----- Provided records

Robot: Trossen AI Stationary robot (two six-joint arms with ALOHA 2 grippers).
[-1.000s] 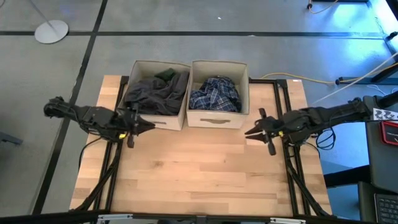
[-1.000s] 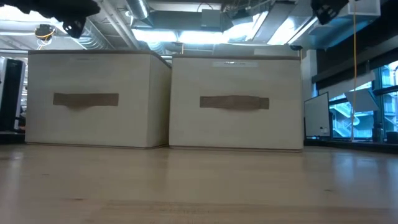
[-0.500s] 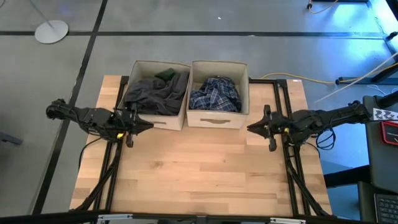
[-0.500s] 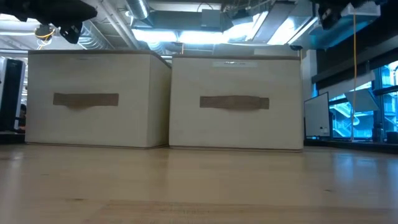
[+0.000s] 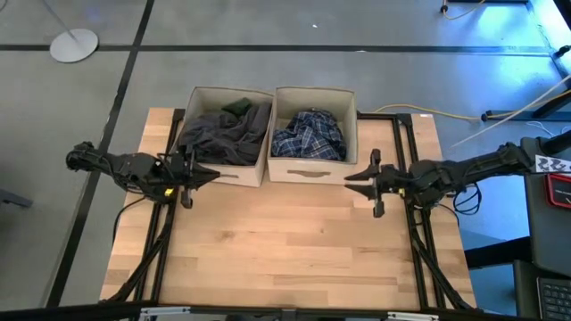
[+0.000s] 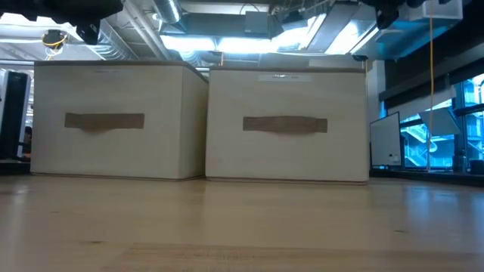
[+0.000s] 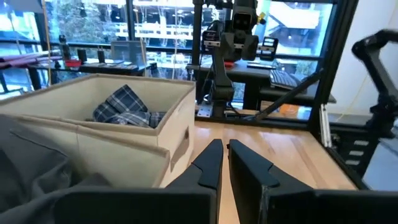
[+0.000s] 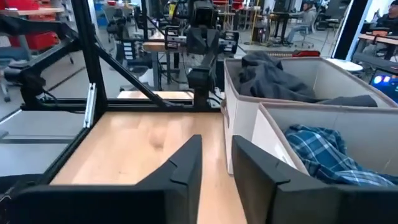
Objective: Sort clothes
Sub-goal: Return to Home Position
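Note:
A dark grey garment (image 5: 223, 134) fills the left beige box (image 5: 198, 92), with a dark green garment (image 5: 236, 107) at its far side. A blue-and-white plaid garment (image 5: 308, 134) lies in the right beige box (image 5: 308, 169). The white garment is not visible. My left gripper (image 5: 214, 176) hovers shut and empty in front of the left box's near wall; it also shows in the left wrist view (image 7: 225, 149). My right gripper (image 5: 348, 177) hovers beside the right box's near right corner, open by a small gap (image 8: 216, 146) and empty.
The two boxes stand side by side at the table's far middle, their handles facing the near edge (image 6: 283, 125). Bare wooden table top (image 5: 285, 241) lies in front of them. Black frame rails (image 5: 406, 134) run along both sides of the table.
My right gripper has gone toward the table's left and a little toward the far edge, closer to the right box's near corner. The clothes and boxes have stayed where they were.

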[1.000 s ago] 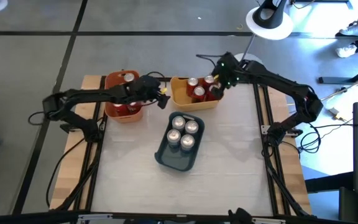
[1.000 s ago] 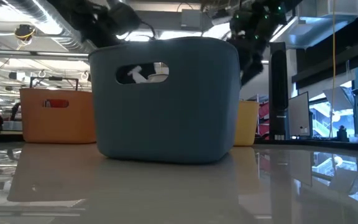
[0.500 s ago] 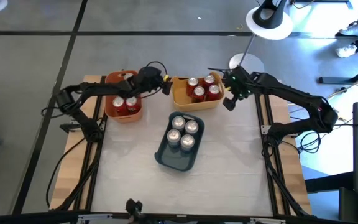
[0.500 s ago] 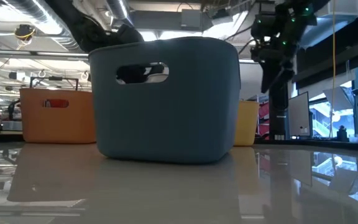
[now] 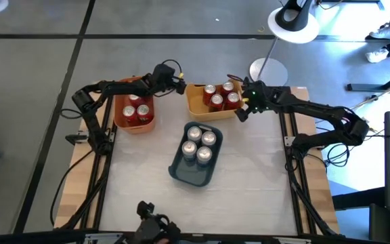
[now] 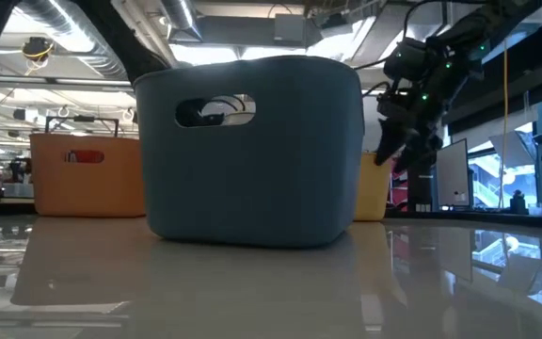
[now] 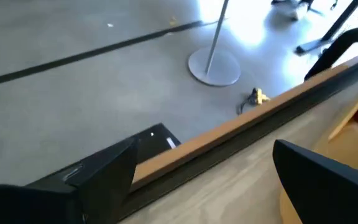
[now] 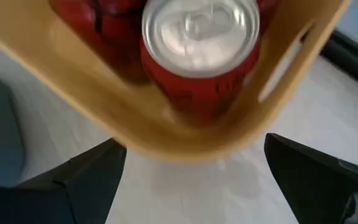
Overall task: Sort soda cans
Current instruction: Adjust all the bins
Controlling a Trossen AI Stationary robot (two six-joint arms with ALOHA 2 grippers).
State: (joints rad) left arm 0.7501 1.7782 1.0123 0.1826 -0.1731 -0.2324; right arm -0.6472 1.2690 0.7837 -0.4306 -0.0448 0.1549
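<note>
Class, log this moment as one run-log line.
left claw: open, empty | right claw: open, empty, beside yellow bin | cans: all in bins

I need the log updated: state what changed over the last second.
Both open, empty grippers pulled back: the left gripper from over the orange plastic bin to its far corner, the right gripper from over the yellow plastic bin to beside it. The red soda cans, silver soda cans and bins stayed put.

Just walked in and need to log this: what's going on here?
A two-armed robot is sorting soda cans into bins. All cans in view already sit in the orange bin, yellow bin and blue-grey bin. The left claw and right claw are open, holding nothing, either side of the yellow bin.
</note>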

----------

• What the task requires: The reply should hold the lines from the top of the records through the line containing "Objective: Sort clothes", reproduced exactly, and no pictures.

• Output of the task:
Robot: Trossen AI Stationary robot (two six-joint arms with ALOHA 2 grippers).
[-1.000s] 
[-1.000s] 
[-0.500s] 
[-0.500s] 
[+0.000s] 
[+0.000s] 
[+0.000s] 
[+0.000s] 
Objective: Sort clothes

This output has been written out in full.